Ядвига кивнула, а потом, опомнившись, замотала головой.
— Нет, я глупая. Не понимаю. Но если гроза эта придет, верно, людям будет беда. Скажите, если будет. В Бялом люди хорошие. Везде хорошие.
Девушка сжала обеими ладонями пальцы своего спутника. Лицо у Лешека сделалось темным, взгляд стал больным, словно каждое слово Ядвиги причиняло ему страдание.
— Гроза, Ядзя, она такая — не остановить ее.
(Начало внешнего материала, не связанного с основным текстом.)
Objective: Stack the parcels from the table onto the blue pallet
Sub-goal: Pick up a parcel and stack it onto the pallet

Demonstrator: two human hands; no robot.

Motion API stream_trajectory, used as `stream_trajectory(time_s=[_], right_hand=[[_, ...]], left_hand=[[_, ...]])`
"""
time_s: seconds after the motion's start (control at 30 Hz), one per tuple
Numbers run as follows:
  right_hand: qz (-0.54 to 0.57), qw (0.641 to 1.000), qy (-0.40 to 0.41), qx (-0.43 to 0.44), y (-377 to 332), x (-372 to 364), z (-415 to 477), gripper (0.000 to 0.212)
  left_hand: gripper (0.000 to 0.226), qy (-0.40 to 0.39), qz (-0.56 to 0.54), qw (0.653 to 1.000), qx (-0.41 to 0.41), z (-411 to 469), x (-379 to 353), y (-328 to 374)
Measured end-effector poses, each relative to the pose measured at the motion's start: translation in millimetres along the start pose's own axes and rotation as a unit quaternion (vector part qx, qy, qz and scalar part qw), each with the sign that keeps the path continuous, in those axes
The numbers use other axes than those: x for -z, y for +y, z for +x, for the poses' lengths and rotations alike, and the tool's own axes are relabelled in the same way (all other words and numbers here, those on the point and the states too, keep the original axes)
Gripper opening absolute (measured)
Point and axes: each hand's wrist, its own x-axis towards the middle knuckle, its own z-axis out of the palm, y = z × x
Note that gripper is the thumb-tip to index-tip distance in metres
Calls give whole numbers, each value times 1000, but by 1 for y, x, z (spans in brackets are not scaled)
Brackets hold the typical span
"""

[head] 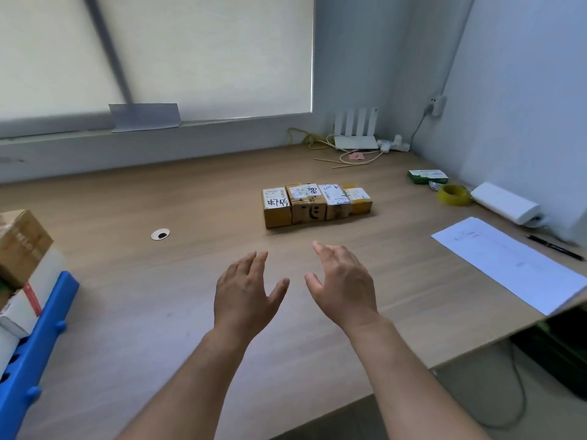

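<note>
The left hand [244, 290] and the right hand [343, 281] were held out side by side above the wooden table [158, 328], with their backs up and their palms turned a little toward each other. The left fingers [255, 262] were straight and close together, and the right fingers [324, 250] were loose and a bit bent. Neither hand held or touched anything. Straight ahead of the fingertips, near but not touching, four small cardboard parcels [317, 203] sat on the table in a tight row, side against side, with white labels on top. The second one from the left had a smiley face drawn on its front. Far to the left of the fingers, at the side of the table, was the blue pallet [31, 354], with a brown box [22, 246] on top of a white box [28, 300] on it. Ahead and to the left of the left fingers was a round cable hole [160, 234]. To the right of the right fingers lay a white sheet of paper [508, 265]. Past the paper were a black pen [554, 247], a yellow tape roll [453, 195] and a green packet [427, 176]. Far ahead of the fingers, in the back corner, stood a white router [357, 131].
</note>
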Motion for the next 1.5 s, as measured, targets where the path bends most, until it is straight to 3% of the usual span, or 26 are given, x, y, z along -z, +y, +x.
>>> stream_trajectory(time_s=[0.4, 0.83, 1.03, 1.27, 1.4, 1.5], right_hand=[[-28, 998, -62, -10, 51, -29, 127, 55], [25, 983, -176, -45, 79, -153, 276, 51], [48, 973, -183, -136, 93, -204, 310, 45], [72, 961, -211, -163, 100, -236, 335, 56], [162, 943, -213, -199, 98, -247, 338, 60], [306, 896, -194, -256, 97, -249, 334, 45]], left_hand=[[69, -36, -44, 997, 56, 118, -53, 8], [71, -90, -82, 979, 162, 260, -121, -51], [68, -103, -162, 962, 195, 309, -163, -75], [61, -113, -259, 927, 245, 346, -199, -89], [52, -112, -332, 909, 227, 343, -209, -95], [54, -115, -379, 894, 212, 335, -208, -94]])
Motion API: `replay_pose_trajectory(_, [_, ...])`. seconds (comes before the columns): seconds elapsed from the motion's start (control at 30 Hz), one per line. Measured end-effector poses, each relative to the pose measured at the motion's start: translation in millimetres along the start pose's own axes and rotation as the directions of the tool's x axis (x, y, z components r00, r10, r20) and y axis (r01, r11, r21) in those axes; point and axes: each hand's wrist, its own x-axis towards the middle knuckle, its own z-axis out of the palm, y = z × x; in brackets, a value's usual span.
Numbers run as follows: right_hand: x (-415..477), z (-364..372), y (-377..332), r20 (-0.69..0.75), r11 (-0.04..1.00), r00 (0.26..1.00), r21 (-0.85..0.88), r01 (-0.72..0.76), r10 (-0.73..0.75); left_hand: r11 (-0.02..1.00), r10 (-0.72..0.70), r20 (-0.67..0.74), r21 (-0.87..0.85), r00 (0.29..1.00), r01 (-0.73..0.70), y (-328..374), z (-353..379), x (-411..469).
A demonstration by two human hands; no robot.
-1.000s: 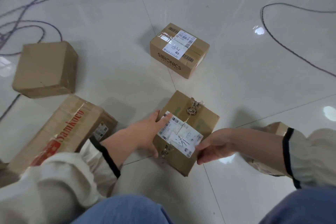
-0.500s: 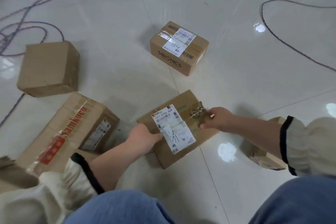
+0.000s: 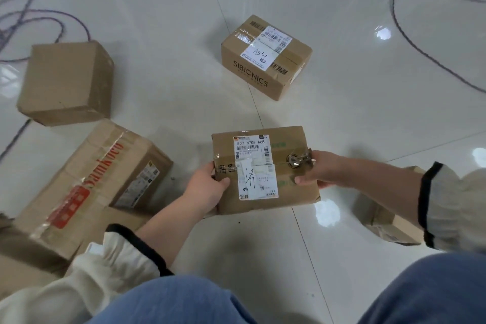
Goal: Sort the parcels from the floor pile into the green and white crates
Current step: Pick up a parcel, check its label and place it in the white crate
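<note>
Floor tiles (image 3: 342, 113) bear a small parcel (image 3: 389, 226) half hidden by the right sleeve (image 3: 452, 208).

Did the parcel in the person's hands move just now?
Yes: the held parcel turned clockwise against the floor tile seam, its label now upright.

I cannot see the fingers of the left grip (image 3: 207, 187); they pass under the held parcel (image 3: 297, 197). The right grip (image 3: 320, 169) is partly hidden behind the parcel's right side. The right sleeve (image 3: 452, 205) covers much of the small box (image 3: 389, 223). The label (image 3: 256, 166) has fine print too small to read. The left sleeve (image 3: 105, 271) hides the near end of the red-lettered box (image 3: 100, 179).
</note>
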Motion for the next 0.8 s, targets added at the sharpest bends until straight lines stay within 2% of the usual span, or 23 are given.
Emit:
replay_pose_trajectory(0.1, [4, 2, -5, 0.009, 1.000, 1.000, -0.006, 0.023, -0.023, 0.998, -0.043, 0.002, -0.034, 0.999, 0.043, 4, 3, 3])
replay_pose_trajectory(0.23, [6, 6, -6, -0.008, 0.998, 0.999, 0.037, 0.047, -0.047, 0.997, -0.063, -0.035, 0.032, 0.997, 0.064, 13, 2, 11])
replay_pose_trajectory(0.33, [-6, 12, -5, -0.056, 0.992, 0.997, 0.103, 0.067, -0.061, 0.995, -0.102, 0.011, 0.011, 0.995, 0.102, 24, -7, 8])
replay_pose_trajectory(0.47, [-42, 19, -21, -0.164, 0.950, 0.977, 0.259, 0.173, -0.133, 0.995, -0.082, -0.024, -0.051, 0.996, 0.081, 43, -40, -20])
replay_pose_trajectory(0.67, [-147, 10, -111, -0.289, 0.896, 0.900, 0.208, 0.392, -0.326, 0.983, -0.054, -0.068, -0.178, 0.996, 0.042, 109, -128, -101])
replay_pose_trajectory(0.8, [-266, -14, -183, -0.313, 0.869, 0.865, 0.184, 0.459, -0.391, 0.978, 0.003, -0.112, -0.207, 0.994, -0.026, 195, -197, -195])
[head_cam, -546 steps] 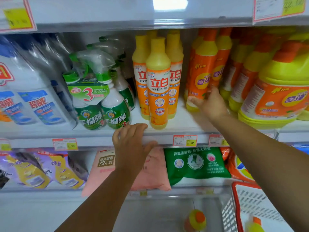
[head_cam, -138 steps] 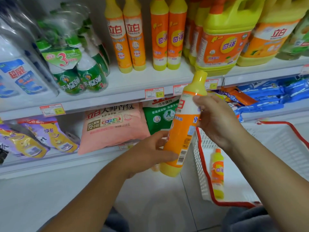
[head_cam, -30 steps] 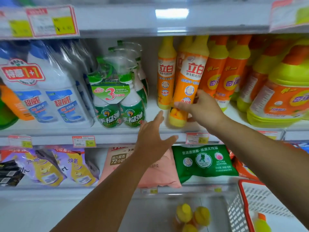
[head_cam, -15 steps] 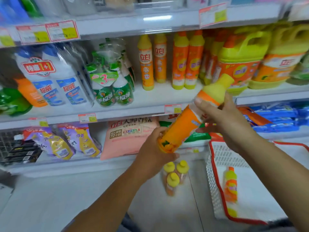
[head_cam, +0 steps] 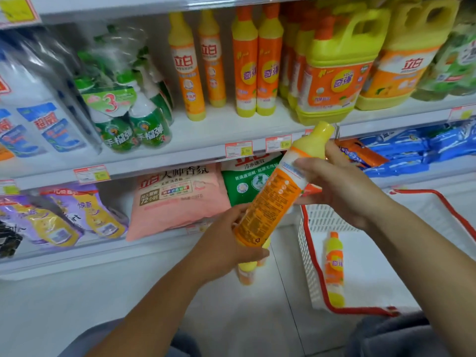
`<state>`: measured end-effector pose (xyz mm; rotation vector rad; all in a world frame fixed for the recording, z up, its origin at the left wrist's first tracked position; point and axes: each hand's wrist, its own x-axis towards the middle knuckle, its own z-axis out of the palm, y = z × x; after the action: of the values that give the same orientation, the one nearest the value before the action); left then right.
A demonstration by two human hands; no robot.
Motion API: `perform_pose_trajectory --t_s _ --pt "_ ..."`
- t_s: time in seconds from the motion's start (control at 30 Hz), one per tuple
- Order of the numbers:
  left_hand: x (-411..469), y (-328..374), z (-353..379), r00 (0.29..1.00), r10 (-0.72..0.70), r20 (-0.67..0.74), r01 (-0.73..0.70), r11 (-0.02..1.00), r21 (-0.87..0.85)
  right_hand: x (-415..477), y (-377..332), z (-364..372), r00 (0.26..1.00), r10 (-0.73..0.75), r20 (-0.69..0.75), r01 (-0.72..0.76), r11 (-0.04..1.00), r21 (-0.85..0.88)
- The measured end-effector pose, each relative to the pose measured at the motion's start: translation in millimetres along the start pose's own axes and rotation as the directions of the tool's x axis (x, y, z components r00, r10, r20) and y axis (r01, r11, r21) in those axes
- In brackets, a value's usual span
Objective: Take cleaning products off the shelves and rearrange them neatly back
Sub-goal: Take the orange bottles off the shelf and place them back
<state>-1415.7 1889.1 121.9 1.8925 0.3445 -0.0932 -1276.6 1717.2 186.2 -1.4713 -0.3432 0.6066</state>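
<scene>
An orange dish-soap bottle [head_cam: 273, 199] with a yellow cap is tilted in front of the shelves, its back label towards me. My left hand [head_cam: 226, 248] grips its base from below. My right hand [head_cam: 342, 186] holds its upper part, fingers curled round the neck. On the middle shelf [head_cam: 201, 148] stand two more bottles of that kind [head_cam: 190, 70] and two orange ones [head_cam: 255, 65] beside them. Bottles on the floor [head_cam: 247, 274] show just under my left hand. A small yellow-orange bottle [head_cam: 334, 269] lies in the white basket [head_cam: 309, 253] at the right.
Green spray bottles [head_cam: 128, 117] and white-blue bottles [head_cam: 38, 117] fill the shelf's left part; big yellow jugs [head_cam: 340, 65] stand at the right. Below lie a pink bag [head_cam: 175, 199], a green bag [head_cam: 247, 181], purple pouches [head_cam: 69, 215] and blue packs [head_cam: 412, 150].
One second ago my right hand gripped the bottle on the shelf. Both hands now hold it lower, off the shelf, turned back label up. The view has dropped a little.
</scene>
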Motion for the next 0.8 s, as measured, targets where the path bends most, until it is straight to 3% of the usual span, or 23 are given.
perform_pose_trajectory --t_s 0.1,0.2,0.3,0.4,0.57,0.8 --pt "-1 -2 14 0.997 0.047 -0.065 -0.043 0.997 0.070 2 5 3 0.994 -0.026 -0.109 0.018 0.997 -0.071" --pt "-2 -5 14 1.000 0.014 -0.018 -0.015 0.998 -0.053 3 5 0 0.981 -0.043 -0.189 0.050 0.998 0.033" --pt "-3 -3 7 0.992 -0.042 0.118 0.062 0.983 -0.173 3 2 -5 0.983 -0.037 -0.179 0.064 0.987 0.144" --pt "-5 -2 9 0.998 -0.039 0.044 0.045 0.984 -0.172 5 2 -8 0.993 -0.020 -0.120 0.047 0.973 0.226" --pt "-7 -3 11 0.992 0.034 -0.118 -0.027 0.998 0.058 5 8 -9 0.995 0.019 -0.098 -0.025 0.998 -0.058" --pt "0 -6 -3 0.984 -0.142 0.110 0.157 0.977 -0.143 10 16 -7 0.998 0.028 -0.064 -0.013 0.974 0.225"
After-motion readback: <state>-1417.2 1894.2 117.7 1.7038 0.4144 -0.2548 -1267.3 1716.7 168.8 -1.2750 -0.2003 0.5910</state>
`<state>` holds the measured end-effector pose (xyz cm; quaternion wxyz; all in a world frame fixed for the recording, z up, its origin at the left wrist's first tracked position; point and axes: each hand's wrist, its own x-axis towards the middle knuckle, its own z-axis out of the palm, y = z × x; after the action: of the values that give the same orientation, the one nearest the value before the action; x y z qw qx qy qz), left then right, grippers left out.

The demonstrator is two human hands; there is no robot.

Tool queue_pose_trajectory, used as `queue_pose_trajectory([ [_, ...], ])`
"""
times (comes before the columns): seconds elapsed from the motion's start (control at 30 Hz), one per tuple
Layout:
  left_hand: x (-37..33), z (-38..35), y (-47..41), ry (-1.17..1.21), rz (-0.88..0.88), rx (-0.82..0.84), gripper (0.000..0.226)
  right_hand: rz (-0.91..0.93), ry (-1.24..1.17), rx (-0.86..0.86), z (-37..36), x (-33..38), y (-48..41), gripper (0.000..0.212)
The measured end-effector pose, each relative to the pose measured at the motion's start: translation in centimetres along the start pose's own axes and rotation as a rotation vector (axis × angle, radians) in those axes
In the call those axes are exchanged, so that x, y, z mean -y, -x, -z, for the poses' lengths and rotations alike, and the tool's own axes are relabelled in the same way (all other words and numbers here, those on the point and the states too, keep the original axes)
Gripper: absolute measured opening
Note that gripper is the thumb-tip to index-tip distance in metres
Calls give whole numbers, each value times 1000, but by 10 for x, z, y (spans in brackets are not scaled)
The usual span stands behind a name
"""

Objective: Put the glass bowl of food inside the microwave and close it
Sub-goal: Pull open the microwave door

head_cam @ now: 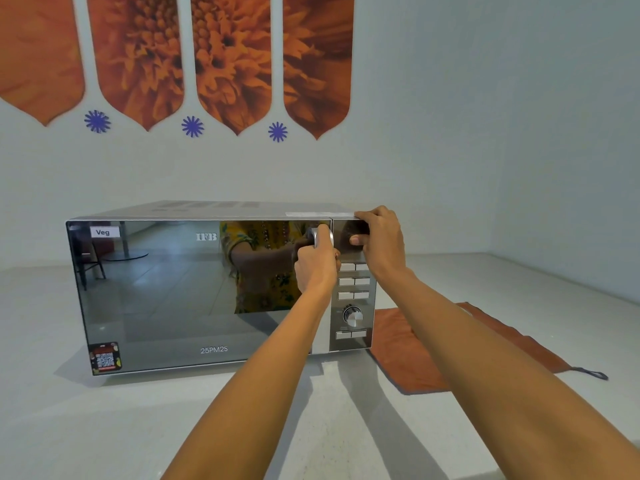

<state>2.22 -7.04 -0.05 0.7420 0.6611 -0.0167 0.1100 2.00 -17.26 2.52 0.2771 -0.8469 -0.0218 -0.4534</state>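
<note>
A silver microwave (166, 306) with a mirrored door stands on the pale counter, its door flush with the front. My left hand (317, 265) is wrapped around the vertical door handle (320, 237) at the door's right edge. My right hand (379, 239) clasps the top right corner of the microwave, thumb pressed on the control panel (353, 299). No glass bowl shows anywhere; the mirrored door hides the inside.
An orange cloth (415, 348) with a dark loop lies on the counter (104, 427) to the right of the microwave, partly under my right forearm. A wall with orange flower panels rises close behind. A side wall closes the right.
</note>
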Motion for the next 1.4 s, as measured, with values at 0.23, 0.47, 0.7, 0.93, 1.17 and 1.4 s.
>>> queue_pose_trajectory([
  [0.23,-1,13,30,11,-121,-37,50,-36,-46,2,-1,1,3,28],
  [0.47,-19,44,77,75,-117,94,46,-70,41,65,5,16,10,38],
  [0.7,-20,65,104,57,-166,119,50,-28,223,5,6,27,33,54],
  [0.93,-17,96,138,99,-330,85,62,76,-192,-142,17,64,74,34],
  [1.17,-29,140,176,51,-327,35,64,212,-500,23,26,120,88,28],
  [1.4,-47,197,213,24,-276,-62,64,312,-884,295,22,180,118,28],
])
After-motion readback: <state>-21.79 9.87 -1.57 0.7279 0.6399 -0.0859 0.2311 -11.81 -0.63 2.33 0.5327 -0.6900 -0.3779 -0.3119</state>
Потому и прошу тебя — едем с нами.
— Я к нему поеду, — спокойно, поняв, что не добьется правды, ответила Ядвига. Отняла руки. — В Бялом у меня и дом, и сердце. Идет гроза — встречу ее там, где родилась, с тем, кому Землицей обещана. Вы и сами бы так решили, верно, княжич?
Она повернулась, пошла к возу, откуда уже поглядывали сердито.
— Да ведь так и проходишь весь век в служанках, Ядзя! — крикнул ей вслед разозленный гордым ответом девчонки Лешек.
— Лучше сердцу служить, чем без сердца властвовать. — Пословица пришла на язык сама. Ядвига охнула, поняв, что высказала. Прижала ладони к заалевшим от стыда щекам.
Лешек развернулся на каблуках и пошел к своим, ничего не ответив.
— Девка, полезай, а то дотемна с тобой не доедем! — прикрикнул на Ядвигу кто-то. Она заняла место, прижав к себе свой узелок. Тряская телега двинулась по дороге вслед за первой.
Прошка, пользуясь тем, что княжича за что-то вполголоса отчитывал отец, прошмыгнул в возок и спрятался под лавкой, рыча на себя, что не успел увязаться за гордым господином Черны и его великаном. Пока держался в воздухе запах смерти за их возком, все было ничего. Да только намудрил что-то Чернец — жуткий дух пошел куда-то вверх, к небесам, и Прошка потерял след, заплутал. Полтора дня бегал по округе, пытаясь отыскать дорогу.
Возвращаться в Бялое было нельзя — признают, загонят на псарню или привяжут, как любого беглеца. Шутка ли, сколько его не было. И не расскажешь, что выбрал ему цветноглазый пес новую хозяйку и ослушаться его приказа нельзя. Это Прошка понял даже не умом — ум был собачий. Это почуял он хребтом и шкурой.
Жаль, не явился белый пес подсказать ему путь до лесной хижины, где жили они с хозяйкой последнее время. Отчего-то Прошка был уверен, что она вернулась туда.
Возок покатился дальше. Прошка понадеялся на собачий авось и на то, что на ближайшем постоялом дворе услышит знакомое слово «Черна» и пристроится в нужный обоз.
Страх ушел из песьей души. И если б знал Прошка, что такое судьба, то понял бы, что полностью положился на ее волю.
Будь ее воля, весь век провела бы Агнешка, забившись в какой-нибудь глухой угол. Где в деревеньке пять домов, да и то все с краю. Где мальчишки пасут коз, куры гребут пыль на дороге. Где вся жизнь умещается на пространстве чуть побольше горсточки — маленький крытый соломой дом да огород, похожий на сшитые вместе бабьи платки. Где живут тем, что вырастят, в чужие дела не суются, зато при встрече любому поклонятся. Где вилы берут только для того, чтобы кидать навоз или сено.